Original Location:

  • Greece, said to be from Smyrna
  • 1st century B.C.

Permanent Location:

The Medium:

  • Terracotta

The Subject:

This is a copy of a Greek bronze statue of ca. 440—430 B.C. by Polykleitos also spelled Polyclitus. No information on the artist who made the terracotta copy. Therefore, let’s talk about the original sculptor.

Polykleitos was an ancient Greek sculptor from the school of Argos of the 5th century B.C.

He mastered bronze sculptures of young athletes and was well known for this figural type called Diadumenus or “Diadem Bearer”. Another type he was famous for is the “Spear Bearer” known as The Canon. Both fruits of Ancient Greece's “high classical“ period.

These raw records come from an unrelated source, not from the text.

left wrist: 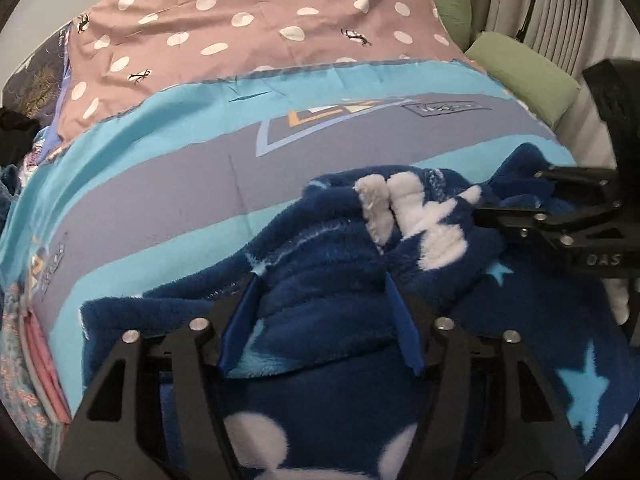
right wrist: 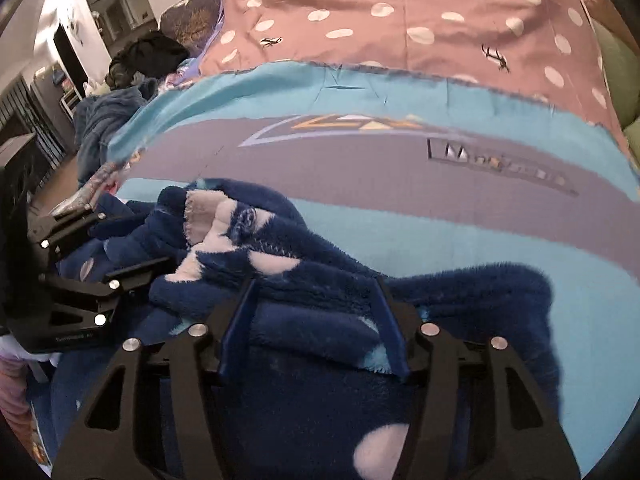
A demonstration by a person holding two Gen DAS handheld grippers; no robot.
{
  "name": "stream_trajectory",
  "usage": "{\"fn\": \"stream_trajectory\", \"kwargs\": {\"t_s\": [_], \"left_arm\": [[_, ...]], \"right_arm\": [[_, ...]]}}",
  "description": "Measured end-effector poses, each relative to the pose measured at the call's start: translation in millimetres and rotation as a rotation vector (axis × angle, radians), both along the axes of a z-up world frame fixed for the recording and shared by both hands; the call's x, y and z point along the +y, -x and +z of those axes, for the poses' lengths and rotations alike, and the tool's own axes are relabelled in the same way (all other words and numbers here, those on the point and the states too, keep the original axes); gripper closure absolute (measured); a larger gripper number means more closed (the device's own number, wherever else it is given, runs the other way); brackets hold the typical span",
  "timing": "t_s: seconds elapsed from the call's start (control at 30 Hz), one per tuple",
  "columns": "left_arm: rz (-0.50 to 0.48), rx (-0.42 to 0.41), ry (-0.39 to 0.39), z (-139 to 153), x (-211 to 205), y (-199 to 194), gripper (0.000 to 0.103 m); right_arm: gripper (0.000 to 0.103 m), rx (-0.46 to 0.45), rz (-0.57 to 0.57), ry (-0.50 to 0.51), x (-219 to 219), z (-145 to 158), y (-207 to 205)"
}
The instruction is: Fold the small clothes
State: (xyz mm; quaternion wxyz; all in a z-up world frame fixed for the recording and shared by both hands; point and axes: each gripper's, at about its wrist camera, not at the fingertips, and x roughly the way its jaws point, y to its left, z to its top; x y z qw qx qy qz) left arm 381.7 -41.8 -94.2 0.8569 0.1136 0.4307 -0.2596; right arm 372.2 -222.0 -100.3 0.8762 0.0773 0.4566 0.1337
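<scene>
A bed spread with a turquoise-and-grey sheet filled most of both frames, a dusty-pink polka-dot cover lying across its upper part. On the sheet, in the lower half of each view, lay the task's piece: a navy fleece garment printed with white patches and pale-blue stars, bunched into ridges with a white-lined edge turned up near the middle.

The left gripper stood over it at lower centre of its own view, jaws at a middling width with a thick fold of fleece between the blue pads; the pads appeared to press into the pile on both sides, so it read as a pinch on the garment. The right gripper matched it at lower centre of the other view, its jaws likewise narrowed around a ridge of fleece (each tool also showed at the edge of the other's frame, close beside).

The risks, as an onlooker would judge them: the plush is thick and slippery, so a pinch on fluff alone could let go once lifted. A bite taken through several layers could drag the whole bundle rather than one edge, leaving a lumpy fold. The two tools, working near each other, could collide. The loose sheet beneath might also be snagged.
</scene>
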Motion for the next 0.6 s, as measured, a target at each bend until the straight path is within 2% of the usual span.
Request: {"fn": "stream_trajectory", "kwargs": {"t_s": [0.03,0.07,0.13,0.17,0.27,0.3,0.33,0.37,0.4,0.43,0.47,0.5,0.53,0.57,0.6], "left_arm": [[-0.016,-0.009,0.021,3.9,1.4,2.7,0.06],[-0.016,-0.038,0.013,8.3,1.2,7.7,0.066],[-0.001,-0.097,-0.002,17.2,1.1,15.9,0.076],[0.009,-0.125,0.001,23.5,2.1,20.9,0.086],[0.065,-0.239,0.025,48.9,4.1,22.9,0.086],[0.091,-0.293,-0.002,53.9,1.3,20.1,0.083],[0.103,-0.317,-0.034,53.6,-2.9,13.3,0.08],[0.114,-0.323,-0.085,45.9,-7.7,4.4,0.073],[0.118,-0.302,-0.123,36.3,-10.9,-5.7,0.066],[0.124,-0.216,-0.167,13.5,-13.0,-20.4,0.062],[0.144,-0.143,-0.179,-3.9,-11.1,-30.3,0.06],[0.165,-0.101,-0.175,-12.9,-7.4,-37.7,0.058],[0.183,-0.1,-0.159,-9.6,-2.7,-39.5,0.055],[0.207,-0.123,-0.16,-4.7,0.9,-37.6,0.048],[0.217,-0.133,-0.162,-3.2,3.2,-35.5,0.046]], "right_arm": [[0.09,-0.03,-0.011,-0.001,-1.1,5.2,4.0],[0.095,-0.056,-0.025,0.013,-2.0,9.5,6.1],[0.095,-0.146,-0.054,0.015,-4.5,28.9,19.2],[0.096,-0.17,-0.064,0.013,-6.1,35.4,20.6],[0.096,-0.241,-0.084,-0.004,-8.7,57.4,17.5],[0.096,-0.236,-0.09,-0.003,-9.2,57.1,10.9],[0.093,-0.22,-0.097,0.006,-9.8,51.1,2.8],[0.089,-0.178,-0.1,0.028,-8.5,40.2,-7.0],[0.085,-0.089,-0.096,0.064,-5.9,17.4,-21.0],[0.08,0.02,-0.103,0.055,-7.4,-9.2,-32.7],[0.08,0.054,-0.111,0.007,-12.4,-20.9,-36.2],[0.08,0.04,-0.125,-0.056,-22.2,-16.8,-34.8],[0.08,0.024,-0.146,-0.067,-28.1,-11.8,-31.5],[0.078,0.009,-0.178,-0.065,-33.7,-9.4,-25.6],[0.078,0.006,-0.189,-0.075,-37.5,-8.4,-21.1]]}}
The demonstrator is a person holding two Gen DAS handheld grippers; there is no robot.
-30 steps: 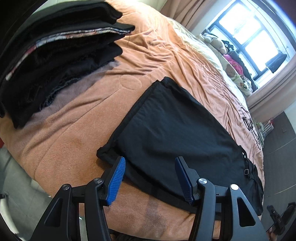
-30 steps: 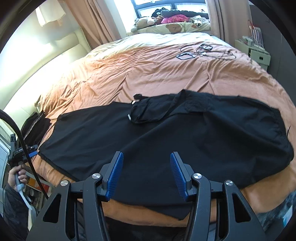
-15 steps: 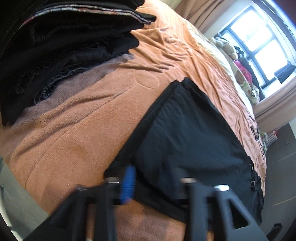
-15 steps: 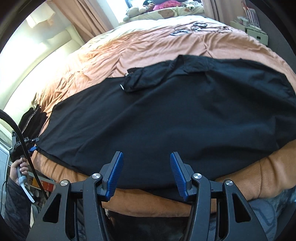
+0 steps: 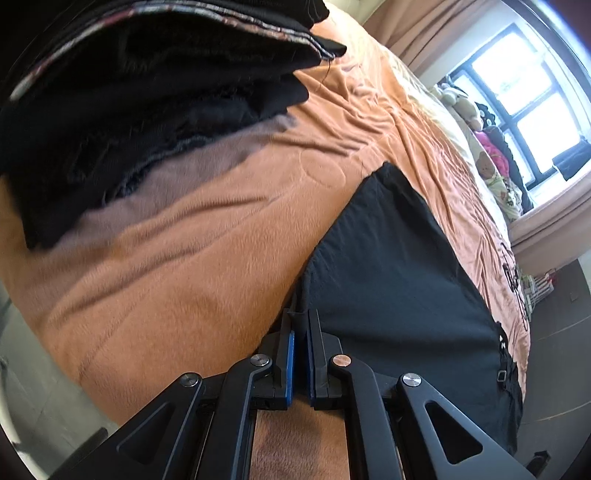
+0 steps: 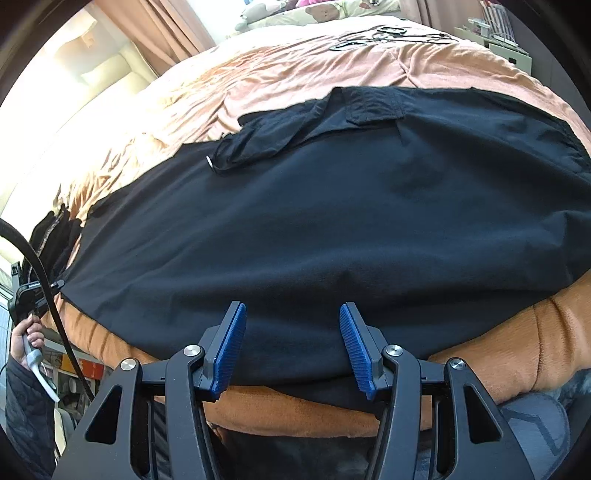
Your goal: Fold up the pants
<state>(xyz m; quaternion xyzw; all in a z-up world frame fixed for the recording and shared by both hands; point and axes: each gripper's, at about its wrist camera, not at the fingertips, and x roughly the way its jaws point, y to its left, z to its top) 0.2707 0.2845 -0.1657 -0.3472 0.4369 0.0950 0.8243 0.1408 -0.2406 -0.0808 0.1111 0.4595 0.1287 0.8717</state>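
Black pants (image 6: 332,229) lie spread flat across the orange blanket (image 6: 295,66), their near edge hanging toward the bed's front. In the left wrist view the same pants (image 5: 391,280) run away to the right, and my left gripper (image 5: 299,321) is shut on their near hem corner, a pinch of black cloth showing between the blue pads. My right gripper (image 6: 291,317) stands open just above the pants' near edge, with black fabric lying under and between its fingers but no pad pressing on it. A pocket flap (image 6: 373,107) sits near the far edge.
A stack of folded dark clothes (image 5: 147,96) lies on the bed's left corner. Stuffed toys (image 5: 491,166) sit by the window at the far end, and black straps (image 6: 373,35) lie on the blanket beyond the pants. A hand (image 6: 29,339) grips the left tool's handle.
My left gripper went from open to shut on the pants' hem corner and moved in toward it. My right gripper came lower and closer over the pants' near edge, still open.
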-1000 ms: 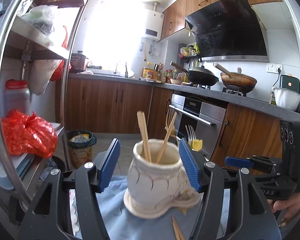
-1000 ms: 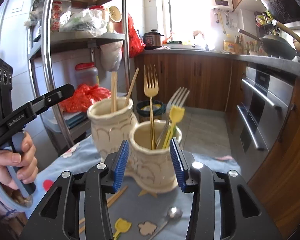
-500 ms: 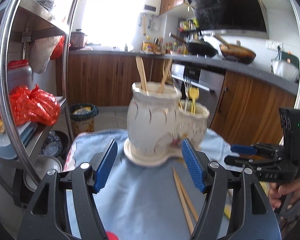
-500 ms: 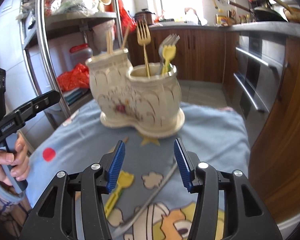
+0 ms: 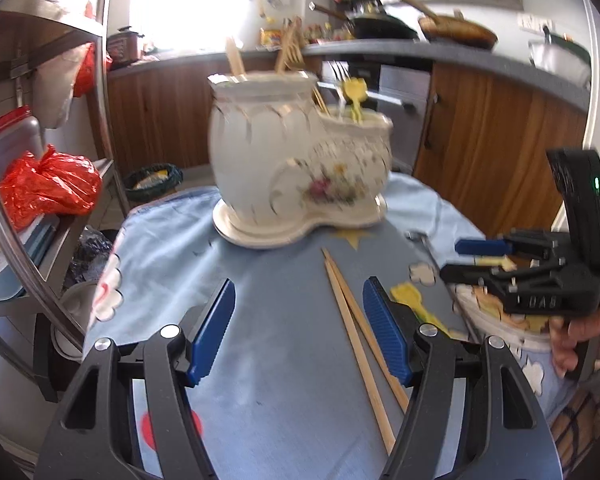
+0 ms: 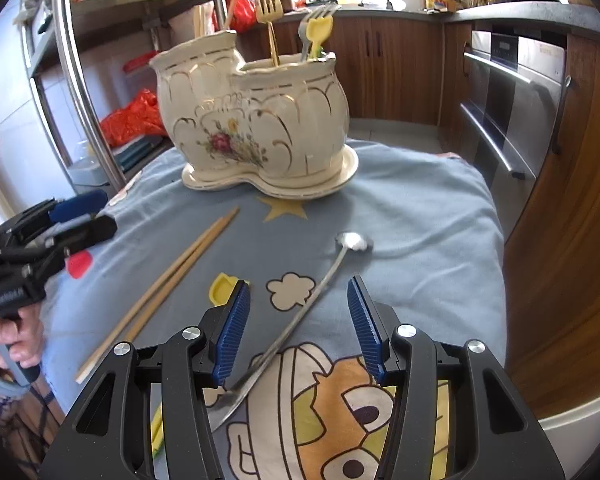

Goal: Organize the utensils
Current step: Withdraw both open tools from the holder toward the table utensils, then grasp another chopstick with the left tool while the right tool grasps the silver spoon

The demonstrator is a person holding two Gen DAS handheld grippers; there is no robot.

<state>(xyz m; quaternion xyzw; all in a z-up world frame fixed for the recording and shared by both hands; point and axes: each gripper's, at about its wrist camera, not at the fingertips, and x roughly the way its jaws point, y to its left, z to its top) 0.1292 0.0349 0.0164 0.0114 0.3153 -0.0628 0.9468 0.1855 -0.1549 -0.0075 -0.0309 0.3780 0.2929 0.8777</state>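
Both are released, gripping nothing. The right hand-held gripper hangs over a metal spoon whose handle runs between its parted fingers; a yellow utensil lies at its 9 o'clock. The left hand-held gripper hovers beside loose chopsticks. The ceramic utensil holder, holding forks, stands at 12 o'clock on the blue cloth.

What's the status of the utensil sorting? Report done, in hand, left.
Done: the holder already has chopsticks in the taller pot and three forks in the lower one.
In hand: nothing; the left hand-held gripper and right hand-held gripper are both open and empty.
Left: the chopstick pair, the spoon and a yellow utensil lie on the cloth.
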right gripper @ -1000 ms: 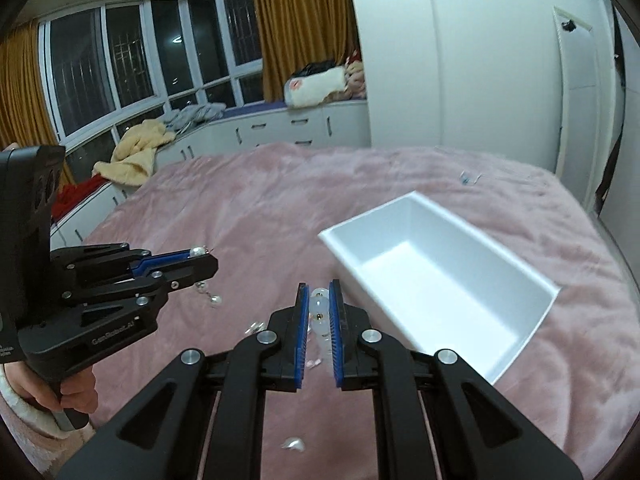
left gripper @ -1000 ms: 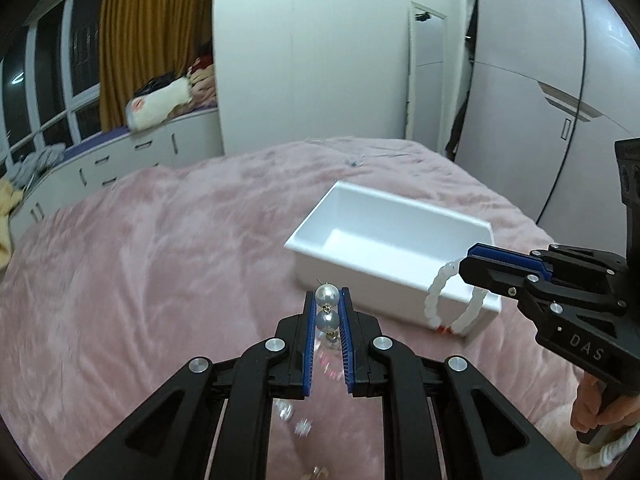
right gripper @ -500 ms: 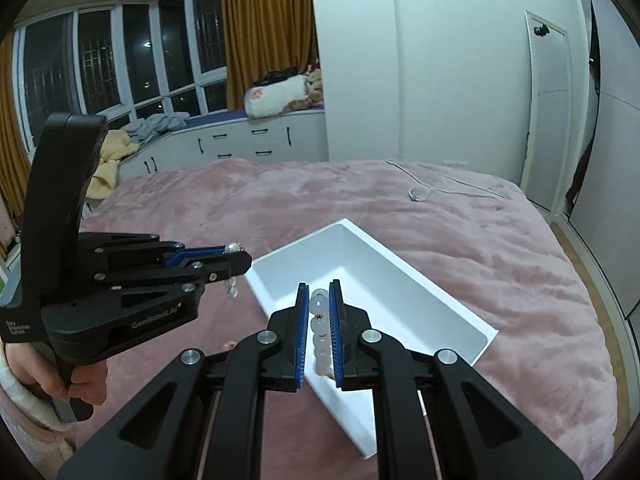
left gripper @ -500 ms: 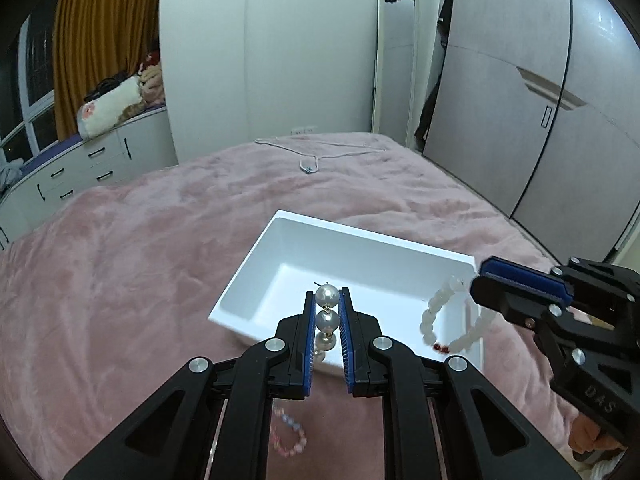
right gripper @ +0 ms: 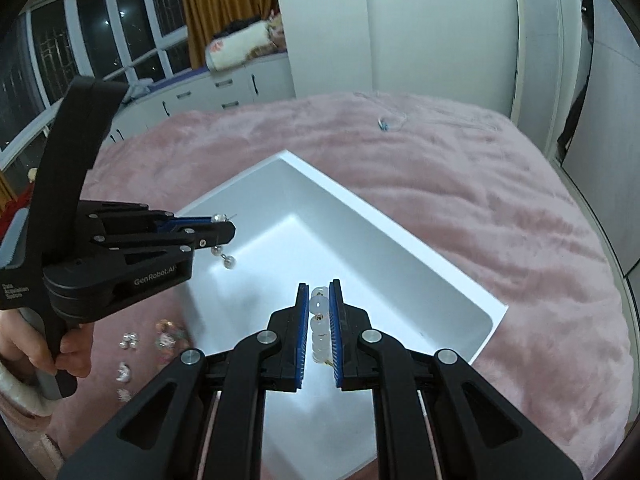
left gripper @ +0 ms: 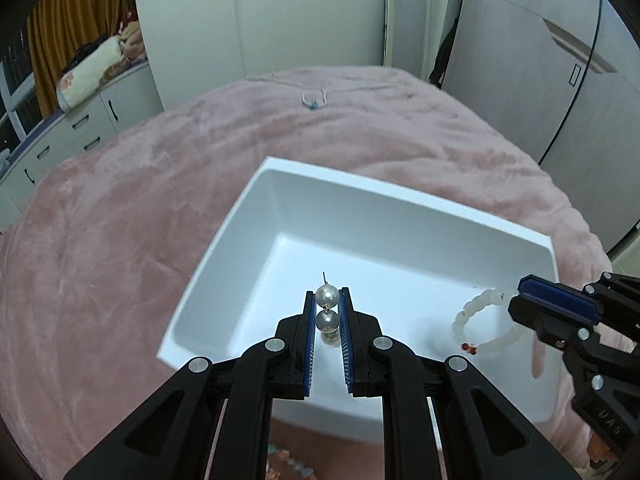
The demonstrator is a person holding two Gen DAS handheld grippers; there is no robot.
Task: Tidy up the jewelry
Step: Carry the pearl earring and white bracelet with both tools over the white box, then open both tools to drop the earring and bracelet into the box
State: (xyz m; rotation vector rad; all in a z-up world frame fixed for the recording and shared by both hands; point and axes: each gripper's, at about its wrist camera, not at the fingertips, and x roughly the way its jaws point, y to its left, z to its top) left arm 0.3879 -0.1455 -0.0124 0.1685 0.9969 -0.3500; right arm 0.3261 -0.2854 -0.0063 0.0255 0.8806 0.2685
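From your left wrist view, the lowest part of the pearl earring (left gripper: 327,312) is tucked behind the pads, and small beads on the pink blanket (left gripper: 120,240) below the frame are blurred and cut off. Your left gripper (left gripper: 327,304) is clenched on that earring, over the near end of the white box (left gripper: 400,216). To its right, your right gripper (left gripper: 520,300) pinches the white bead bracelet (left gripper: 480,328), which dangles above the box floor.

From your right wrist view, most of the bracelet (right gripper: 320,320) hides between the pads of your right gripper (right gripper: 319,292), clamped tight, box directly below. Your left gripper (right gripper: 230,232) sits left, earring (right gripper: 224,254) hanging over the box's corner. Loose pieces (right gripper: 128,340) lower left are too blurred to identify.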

The “Diadem Bearer” also spelled Diadumenos, or youth tying the ribbon-band of the winner around his head is the winner of an athletic contest. The bronze original of about 420 B.C. would have been represented by a ribbon of the same material. In Hellenistic times the diadem became a symbol of royalty.

Alongside the Athenian sculptors Phidias, Myron and Praxiteles, Polykleitos was considered one of the most important sculptors of classical antiquity.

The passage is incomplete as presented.